◆ **WORK TO COMPLETE**
Write out the data exactly from its first line onward, ending with the line in which "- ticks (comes" appears.

◆ **COLLECTED DATA**
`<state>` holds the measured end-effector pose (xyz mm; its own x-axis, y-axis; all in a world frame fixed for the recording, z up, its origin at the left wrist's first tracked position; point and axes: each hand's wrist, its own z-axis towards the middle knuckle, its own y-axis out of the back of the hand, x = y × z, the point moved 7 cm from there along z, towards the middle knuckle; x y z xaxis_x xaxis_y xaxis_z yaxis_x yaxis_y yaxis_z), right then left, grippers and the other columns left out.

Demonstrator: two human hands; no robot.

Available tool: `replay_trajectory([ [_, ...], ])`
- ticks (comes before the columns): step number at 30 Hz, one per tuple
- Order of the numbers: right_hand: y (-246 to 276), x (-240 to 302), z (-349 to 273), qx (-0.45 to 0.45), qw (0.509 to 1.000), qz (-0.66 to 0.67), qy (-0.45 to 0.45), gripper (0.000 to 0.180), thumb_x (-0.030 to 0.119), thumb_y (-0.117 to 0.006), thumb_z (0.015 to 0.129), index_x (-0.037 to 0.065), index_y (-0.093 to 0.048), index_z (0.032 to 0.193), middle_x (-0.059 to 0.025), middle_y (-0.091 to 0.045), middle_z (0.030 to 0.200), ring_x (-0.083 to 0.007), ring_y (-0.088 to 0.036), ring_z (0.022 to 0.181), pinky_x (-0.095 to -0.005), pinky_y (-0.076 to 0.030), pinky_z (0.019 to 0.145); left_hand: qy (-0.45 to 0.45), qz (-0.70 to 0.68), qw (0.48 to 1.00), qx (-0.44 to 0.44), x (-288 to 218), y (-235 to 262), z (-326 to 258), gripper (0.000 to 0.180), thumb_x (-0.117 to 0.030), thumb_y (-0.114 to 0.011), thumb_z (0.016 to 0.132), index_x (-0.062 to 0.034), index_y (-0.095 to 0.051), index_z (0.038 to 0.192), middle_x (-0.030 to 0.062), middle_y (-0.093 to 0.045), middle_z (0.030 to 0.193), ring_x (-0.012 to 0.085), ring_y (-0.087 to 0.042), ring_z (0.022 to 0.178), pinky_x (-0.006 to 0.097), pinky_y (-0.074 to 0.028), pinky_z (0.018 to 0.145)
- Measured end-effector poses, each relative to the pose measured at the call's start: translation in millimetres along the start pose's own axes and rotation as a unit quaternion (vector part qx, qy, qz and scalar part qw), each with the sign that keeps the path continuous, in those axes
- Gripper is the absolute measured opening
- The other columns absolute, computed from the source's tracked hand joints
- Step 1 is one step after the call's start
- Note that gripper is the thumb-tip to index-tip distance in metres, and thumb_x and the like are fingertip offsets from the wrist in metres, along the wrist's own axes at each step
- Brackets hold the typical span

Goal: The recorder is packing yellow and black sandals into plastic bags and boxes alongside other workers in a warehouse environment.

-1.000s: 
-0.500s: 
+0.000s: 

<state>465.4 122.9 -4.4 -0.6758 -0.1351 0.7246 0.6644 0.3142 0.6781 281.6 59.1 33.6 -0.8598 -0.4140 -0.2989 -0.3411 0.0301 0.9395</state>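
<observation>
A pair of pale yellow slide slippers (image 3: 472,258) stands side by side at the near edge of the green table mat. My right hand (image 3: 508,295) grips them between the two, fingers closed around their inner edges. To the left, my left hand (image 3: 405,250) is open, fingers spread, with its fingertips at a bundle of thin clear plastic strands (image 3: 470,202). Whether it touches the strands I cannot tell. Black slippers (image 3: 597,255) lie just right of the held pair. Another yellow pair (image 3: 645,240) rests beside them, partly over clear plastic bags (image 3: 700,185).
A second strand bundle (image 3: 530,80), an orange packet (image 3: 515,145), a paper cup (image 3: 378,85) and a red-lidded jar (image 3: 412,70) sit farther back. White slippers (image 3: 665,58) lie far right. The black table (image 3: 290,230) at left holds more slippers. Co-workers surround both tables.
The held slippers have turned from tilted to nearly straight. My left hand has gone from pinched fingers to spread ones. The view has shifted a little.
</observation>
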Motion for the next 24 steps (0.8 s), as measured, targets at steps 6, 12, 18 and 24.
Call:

◆ **TASK RESPONSE**
`<state>` holds the measured end-effector pose (xyz mm; its own x-axis, y-axis; all in a world frame fixed for the recording, z up, its origin at the left wrist's first tracked position; point and axes: each hand's wrist, its own z-axis towards the middle knuckle, its own y-axis out of the back of the hand, x = y × z, the point moved 7 cm from there along z, towards the middle knuckle; x y z xaxis_x xaxis_y xaxis_z yaxis_x yaxis_y yaxis_z), right then left, grippers and the other columns left out.

Demonstrator: two human hands; no robot.

Available tool: `replay_trajectory([ [_, ...], ])`
- ticks (comes before the columns): step number at 30 Hz, one per tuple

What precedes this is the full answer.